Bazen kendinizi hiç ait olmamanız gereken bir yerde bulursunuz ve bu kendinize çok berbat hisler beslemenize neden olur. Orada ne kadar duracağınız belli değildir veya neden orada olduğunuzu kendiniz bile anlayamazsınız. Remus tam anlamıyla şu anda bunları hissediyordu. Büyük bahçenin tam kenarında duran üzerinde küçük bardakların içindeki içkilerin bulunduğu masaya yaslanıp etrafı izlerken yeşil gözleri fazla donuktu. Bahçenin rastgele yerlerinde toplasa on parmağından fazla kişi vardı. Hepsinin üstünde spot ışıkları varmış da kendisi sahnede görünmüyormuş gibiydi.
Sabah ki Walburga'nın viraja uçma ihtimalli araba sürüşünün üstünden saatler geçmişti. Onlar arabayla varana kadar da Remus kameramanları ve yönetmeni oraya getirmişti. Uzun süren bir çekim olmuştu ve neredeyse yirmi dakikalık bir bölüm için bu kadar uzun süre kamera karşısında durmak onlara da çok saçma geliyor olmalıydı ama kamera arkasında amaçsızca otursalar kendilerini daha işe yaramaz hissedebilirlerdi. Remus işe yaramaz olmadığının farkındaydı. Sonuçta o olmasa bu bölüm fikri kimsenin aklına gelmeyecekti ve magazine düşeceklerdi.

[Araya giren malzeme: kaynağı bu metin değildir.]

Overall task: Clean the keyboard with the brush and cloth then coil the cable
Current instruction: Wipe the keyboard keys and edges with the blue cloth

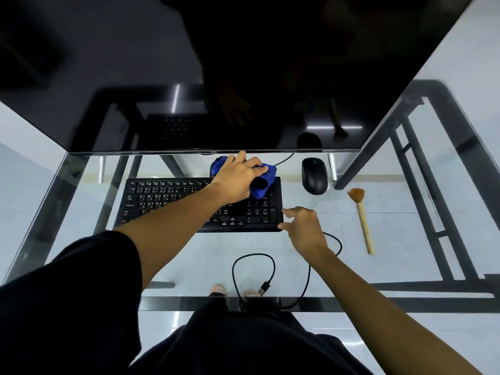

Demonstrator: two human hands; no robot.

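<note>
Blue cloth (257,192) in curled left hand (238,177)

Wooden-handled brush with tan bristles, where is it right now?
Head view: the brush lies on the glass desk, right of the black keyboard and the black mouse.

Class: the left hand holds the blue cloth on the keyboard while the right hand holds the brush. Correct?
No. The head view shows the brush lying untouched on the table; the right hand is at the keyboard's right edge. The left hand holds the cloth.
</note>
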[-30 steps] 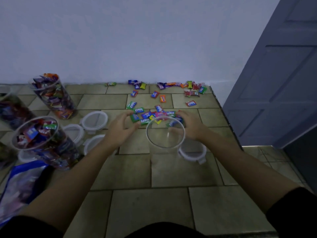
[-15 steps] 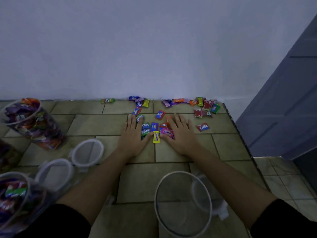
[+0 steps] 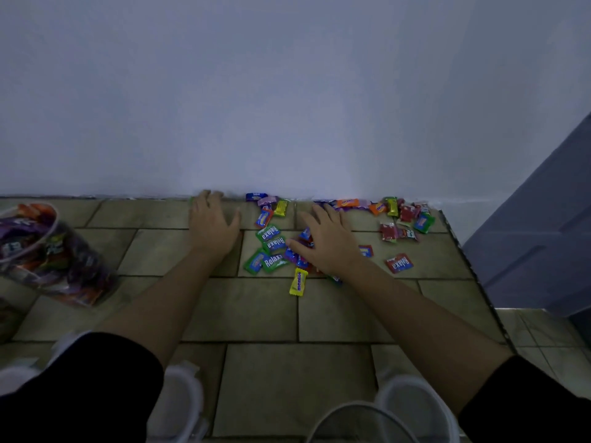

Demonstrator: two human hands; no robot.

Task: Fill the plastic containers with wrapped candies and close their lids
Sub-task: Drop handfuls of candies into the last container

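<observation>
Clear container [image 3: 361, 418] at 6 o'clock, only its far rim in view; open-topped filled container [image 3: 48, 251] at 9 o'clock, packed with candies. Loose wrapped candies [image 3: 271, 247] lie centrally on the tiled counter [image 3: 287, 372]. Left hand [image 3: 214, 227] lies flat on tile, fingers straight; right hand [image 3: 326, 243] is spread flat over candies.

Both arms extended forward, roughly parallel, forearms [image 3: 153, 302] bare. Left hand [image 3: 213, 222]: palm down, fingers straight and close together, thumb splayed to the right, fingertips at the far end of the reach. Right hand [image 3: 326, 243]: palm down, fingers spread, thumb pointing left, set slightly nearer the body than the left. Wrists nearly straight. Neither hand appears to grip anything, though the palm undersides are hidden. Black sleeves [image 3: 80, 378] end near the elbows.
</observation>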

Çekimler bittiği zamanda Andromeda'nın evine gelmişlerdi. Neredeyse bütün aile fertleri buradaydı. Çekimden dağılırken sessizce oradan ayrılmaya çalışsa bile Walburga'nın davetiyle buraya gelmek mecburiyetinde kalmıştı.

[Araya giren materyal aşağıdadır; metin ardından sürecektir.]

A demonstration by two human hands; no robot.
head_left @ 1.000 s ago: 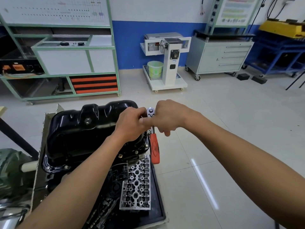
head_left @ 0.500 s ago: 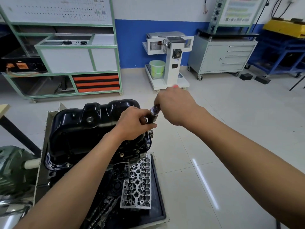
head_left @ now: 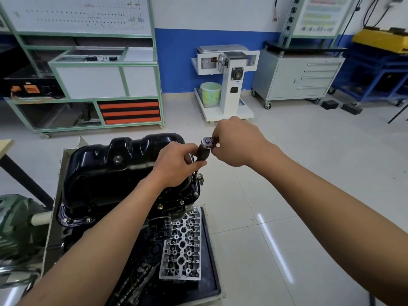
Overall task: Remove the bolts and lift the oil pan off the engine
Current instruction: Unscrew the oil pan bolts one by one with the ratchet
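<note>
The black oil pan (head_left: pixel 123 171) sits upside-up on the engine, with bolts (head_left: pixel 181 202) along its flange. A ratchet wrench (head_left: pixel 206 142) stands on a socket extension at the pan's right edge, over a bolt near the corner (head_left: pixel 199 178). My left hand (head_left: pixel 176 164) grips the dark extension just under the ratchet head. My right hand (head_left: pixel 237 141) is curled round the ratchet at its head; the handle is hidden behind this hand.
A bare aluminium cylinder head (head_left: pixel 181 246) lies on a black tray (head_left: pixel 213 272) in front of the engine. A green motor (head_left: pixel 15 226) is at the left. A white wheeled stand (head_left: pixel 227 85), green shelving (head_left: pixel 88 85) and a grey drawer cabinet (head_left: pixel 298 78) stand across the tiled floor.
The ratchet's orange handle, which pointed toward me, has swung round away and is now hidden under my right hand. My right hand moved up and away; my left hand stayed on the extension.
</note>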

Hâlâ masaya yaslanmış duruyorken içini yiyip bitiren olay ise Sirius'un kamera açıldığı an bu kadar kolay oyunculuk yapabiliyor olmasıydı. Onun işi buydu ve Remus bunun gayet farkındaydı ama şu an bahçede yeğeni ile koşturan ve kameraların önündeki halinden eser kalmayan çocuğun kendisine karşı sergilediği hareketlerin bir oyunculuk performansı olup olmadığı kafasını karıştırıyordu.

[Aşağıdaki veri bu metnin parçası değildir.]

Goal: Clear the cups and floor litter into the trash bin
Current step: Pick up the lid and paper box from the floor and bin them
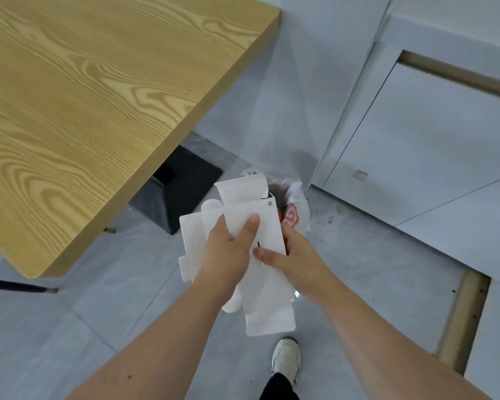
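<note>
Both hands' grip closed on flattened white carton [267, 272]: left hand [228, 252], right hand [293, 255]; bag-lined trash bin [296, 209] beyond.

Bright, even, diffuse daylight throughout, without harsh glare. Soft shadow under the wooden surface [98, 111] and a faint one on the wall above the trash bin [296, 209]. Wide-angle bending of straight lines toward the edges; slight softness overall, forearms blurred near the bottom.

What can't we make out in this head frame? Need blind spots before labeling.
- Trash bin: head view, mostly hidden behind the flattened white carton; contents unreadable.
- White rounded pieces under the carton: covered by the carton and left hand; whether cups, cannot tell.
- Right hand: fingers behind the carton.
- Small print on the carton: too small.
- Table: cut by the left and top edges.
</note>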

Sıkıntıyla elindeki küçük bardağı da kafasına dikmişti elini aşağıya indirdiğinde neredeyse beline bile gelemeyen kız çocuğunu görmüştü. Kahverengi kısa saçları omuzuna dökülüyordu ama aralardaki sıcak pembe tutamlarını görebilmişti. Remus gülümseyerek kızın pembe saçlarında nazikçe elini dolaştırdı.
"Güzel öyle değil mi? Sirius ile yapmıştık ama annem buna biraz kızmıştı. Sirius'a ismiyle seslendiğim zamanda kızıyor. Ona dayı demem lazımmış."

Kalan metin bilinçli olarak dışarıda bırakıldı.